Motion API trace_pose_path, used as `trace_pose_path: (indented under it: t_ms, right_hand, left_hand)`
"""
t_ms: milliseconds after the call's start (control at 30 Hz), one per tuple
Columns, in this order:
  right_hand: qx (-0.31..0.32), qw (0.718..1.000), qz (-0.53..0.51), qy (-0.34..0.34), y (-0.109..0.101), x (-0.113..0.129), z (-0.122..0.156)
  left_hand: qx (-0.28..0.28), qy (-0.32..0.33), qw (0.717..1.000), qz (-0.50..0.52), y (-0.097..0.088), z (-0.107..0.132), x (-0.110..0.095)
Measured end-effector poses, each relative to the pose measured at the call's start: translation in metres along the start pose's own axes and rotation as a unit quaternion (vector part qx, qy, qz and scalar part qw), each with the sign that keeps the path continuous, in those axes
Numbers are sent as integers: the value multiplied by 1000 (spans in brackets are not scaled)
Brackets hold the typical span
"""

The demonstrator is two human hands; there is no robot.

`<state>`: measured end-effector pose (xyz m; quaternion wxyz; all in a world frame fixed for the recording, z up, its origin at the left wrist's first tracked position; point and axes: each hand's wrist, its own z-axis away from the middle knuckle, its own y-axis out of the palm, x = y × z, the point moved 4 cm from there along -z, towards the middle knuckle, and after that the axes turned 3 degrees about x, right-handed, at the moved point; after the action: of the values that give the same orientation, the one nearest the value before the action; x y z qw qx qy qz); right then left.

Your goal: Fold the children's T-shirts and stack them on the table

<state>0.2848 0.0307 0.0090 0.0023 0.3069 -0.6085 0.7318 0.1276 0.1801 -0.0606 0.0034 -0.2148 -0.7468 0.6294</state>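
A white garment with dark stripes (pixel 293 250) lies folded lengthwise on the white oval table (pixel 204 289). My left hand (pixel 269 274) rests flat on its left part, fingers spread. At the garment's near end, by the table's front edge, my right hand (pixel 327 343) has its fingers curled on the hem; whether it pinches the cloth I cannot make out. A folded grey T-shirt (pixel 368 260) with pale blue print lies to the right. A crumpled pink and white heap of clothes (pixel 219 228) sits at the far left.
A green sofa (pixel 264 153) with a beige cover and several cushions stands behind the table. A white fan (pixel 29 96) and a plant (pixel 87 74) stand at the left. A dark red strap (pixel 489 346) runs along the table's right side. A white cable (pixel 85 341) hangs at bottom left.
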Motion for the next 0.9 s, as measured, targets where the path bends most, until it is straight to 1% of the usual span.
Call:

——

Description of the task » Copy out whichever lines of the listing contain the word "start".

Final answer »
t_ms: milliseconds after the call's start (control at 30 Hz), one per tuple
Measured end-effector poses, each relative to the pose measured at the call's start: translation in metres along the start pose's own axes and rotation as a unit quaternion (vector part qx, qy, qz and scalar part qw), each with the sign that keeps the path continuous, in those axes

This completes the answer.